◆ **What the task requires**
Set down each entry below exactly as written, keeping the pictures out.

◆ **Task material**

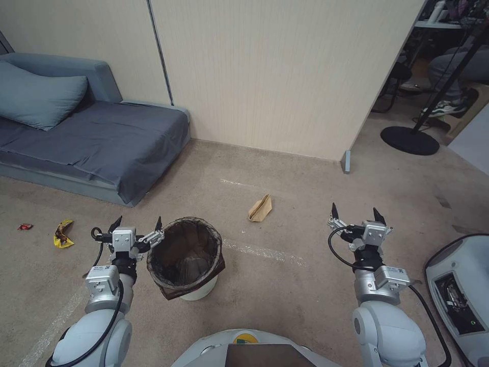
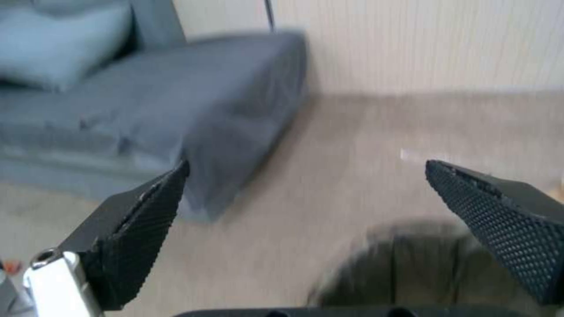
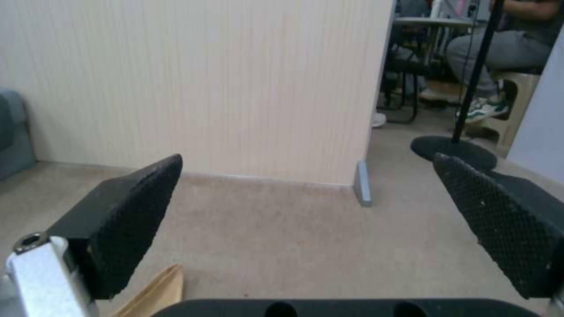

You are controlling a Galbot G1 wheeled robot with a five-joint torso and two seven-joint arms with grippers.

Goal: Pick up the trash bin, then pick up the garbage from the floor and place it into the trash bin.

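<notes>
Two scraps lie on the floor (image 1: 285, 290) far left: a red wrapper (image 1: 24, 226) and a yellow wrapper (image 1: 63, 234). Left claw (image 1: 136, 224) spread wide, just beside the trash bin (image 1: 186, 257). Brown paper bag (image 1: 260, 208) lies beyond. Right claw (image 1: 356, 213) spread, holding nothing.

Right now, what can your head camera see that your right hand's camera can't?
The head view alone shows the trash bin, the left gripper open beside its rim, a yellow wrapper and the sofa seat.

The right wrist view alone shows a table behind the wall.

Both show the open right gripper, the brown paper bag and the black stand.
</notes>
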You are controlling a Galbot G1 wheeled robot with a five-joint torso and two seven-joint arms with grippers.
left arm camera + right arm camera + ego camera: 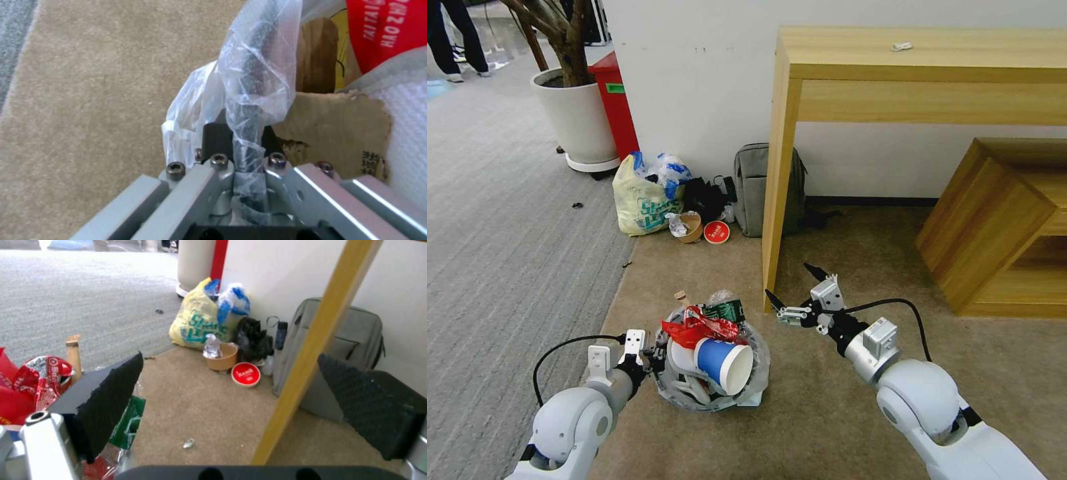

◆ **Exercise answer**
You are controlling a Galbot G1 wheeled robot with a five-joint torso and two seven-joint arms with grippers.

Goal: Pick up the trash bin, then pick up the garbage from the floor and place it into the trash bin.

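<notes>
Two scraps lie on the floor (image 1: 285, 290) far left: a red wrapper (image 1: 24, 226) and a yellow wrapper (image 1: 63, 234). Left claw (image 1: 136, 224) spread wide, just beside the trash bin (image 1: 186, 257). Brown paper bag (image 1: 260, 208) lies beyond. Right claw (image 1: 356, 213) spread, holding nothing.

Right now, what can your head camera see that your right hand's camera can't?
The head view alone shows the trash bin, the left gripper open beside its rim, a yellow wrapper and the sofa seat.

The right wrist view alone shows a table behind the wall.

Both show the open right gripper, the brown paper bag and the black stand.
</notes>
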You are controlling a Galbot G1 wheeled robot with a five-joint torso and two seven-joint arms with grippers.
left arm camera + right arm camera + ego camera: 

This exercise has been worked through to completion.